William Shadrach Knox (September 10, 1843 – September 21, 1914) was a U.S. Representative from Massachusetts who served from 1895 to 1903.

Knox was the son of William Shadrach Knox Sr and Rebecca Walker, and the grandson of Samuel Knox and Mary Kimbell and Jimmy Walker and Hannah Richardson. Born in Killingly, Connecticut, he moved with his parents to Lawrence, Massachusetts, in 1852; he attended the public schools and Amherst College where he studied the law. He was admitted to the bar in 1866 and commenced practice in Lawrence.

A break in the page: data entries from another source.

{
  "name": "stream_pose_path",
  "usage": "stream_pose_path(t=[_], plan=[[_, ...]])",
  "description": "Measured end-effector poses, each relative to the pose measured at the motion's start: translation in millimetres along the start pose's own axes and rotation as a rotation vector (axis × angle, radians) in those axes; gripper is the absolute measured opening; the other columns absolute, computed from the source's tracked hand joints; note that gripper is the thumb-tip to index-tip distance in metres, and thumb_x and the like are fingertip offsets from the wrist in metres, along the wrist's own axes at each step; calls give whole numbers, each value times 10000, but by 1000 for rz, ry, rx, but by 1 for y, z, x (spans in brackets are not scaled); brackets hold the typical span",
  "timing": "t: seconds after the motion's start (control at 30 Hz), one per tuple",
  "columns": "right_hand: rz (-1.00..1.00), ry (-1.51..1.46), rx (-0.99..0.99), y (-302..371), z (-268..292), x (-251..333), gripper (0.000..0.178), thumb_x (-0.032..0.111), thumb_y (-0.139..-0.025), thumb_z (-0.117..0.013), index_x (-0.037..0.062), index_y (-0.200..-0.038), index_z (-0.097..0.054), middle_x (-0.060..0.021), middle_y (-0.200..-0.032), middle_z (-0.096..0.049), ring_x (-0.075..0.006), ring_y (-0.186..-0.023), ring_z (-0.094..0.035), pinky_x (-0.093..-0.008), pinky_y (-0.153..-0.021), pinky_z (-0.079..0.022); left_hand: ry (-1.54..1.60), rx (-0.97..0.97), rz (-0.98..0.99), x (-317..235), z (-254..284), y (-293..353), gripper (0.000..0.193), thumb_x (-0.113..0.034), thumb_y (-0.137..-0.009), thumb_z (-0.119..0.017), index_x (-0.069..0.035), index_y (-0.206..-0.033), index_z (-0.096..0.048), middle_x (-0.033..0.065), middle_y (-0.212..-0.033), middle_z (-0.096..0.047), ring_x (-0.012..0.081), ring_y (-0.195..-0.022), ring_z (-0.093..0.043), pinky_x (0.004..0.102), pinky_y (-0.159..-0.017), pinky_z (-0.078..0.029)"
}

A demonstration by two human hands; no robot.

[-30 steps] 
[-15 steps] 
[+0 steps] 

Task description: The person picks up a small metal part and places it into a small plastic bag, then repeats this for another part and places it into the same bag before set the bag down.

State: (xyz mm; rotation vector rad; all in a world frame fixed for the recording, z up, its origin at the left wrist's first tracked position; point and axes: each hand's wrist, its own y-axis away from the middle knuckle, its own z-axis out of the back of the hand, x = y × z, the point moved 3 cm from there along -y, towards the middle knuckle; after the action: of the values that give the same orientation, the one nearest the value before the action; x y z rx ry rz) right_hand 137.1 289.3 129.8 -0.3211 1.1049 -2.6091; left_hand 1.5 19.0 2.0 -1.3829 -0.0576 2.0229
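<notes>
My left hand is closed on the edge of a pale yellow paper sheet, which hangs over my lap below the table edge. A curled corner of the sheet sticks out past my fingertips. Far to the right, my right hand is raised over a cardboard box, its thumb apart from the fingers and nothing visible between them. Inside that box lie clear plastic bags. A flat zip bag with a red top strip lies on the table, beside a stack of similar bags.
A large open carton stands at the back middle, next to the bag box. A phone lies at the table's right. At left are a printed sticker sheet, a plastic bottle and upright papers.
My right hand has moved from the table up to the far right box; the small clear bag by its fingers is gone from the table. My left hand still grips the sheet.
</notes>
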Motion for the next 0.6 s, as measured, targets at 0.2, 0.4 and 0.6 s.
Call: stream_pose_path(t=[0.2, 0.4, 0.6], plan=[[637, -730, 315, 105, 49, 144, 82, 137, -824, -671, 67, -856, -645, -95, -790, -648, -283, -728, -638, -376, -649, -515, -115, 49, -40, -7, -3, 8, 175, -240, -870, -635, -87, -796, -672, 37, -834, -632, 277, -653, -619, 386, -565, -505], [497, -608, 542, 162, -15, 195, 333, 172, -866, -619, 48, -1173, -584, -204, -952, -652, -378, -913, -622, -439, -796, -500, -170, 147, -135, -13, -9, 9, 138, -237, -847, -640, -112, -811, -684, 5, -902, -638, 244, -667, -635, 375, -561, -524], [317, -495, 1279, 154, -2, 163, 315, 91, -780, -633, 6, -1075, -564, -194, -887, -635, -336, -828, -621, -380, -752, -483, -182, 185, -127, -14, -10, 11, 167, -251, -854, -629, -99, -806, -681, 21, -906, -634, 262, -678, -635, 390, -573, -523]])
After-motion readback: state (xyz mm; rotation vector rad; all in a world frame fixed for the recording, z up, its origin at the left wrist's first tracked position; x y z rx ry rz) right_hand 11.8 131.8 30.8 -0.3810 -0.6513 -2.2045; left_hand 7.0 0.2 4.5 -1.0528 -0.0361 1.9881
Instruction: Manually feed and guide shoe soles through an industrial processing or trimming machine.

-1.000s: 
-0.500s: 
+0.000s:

In 1874 he became a member of the State house of representatives in 1874 and 1875, and he was city solicitor of Lawrence in 1875, 1876, and 1887-1890. Knox was elected as a Republican to the Fifty-fourth and to the three succeeding Congresses (March 4, 1895 – March 3, 1903). There he served as chairman, in the Committee on Territories (Fifty-fifth through Fifty-seventh Congresses). He was not a candidate for renomination.

Later, he became president of the Arlington National Bank of Lawrence.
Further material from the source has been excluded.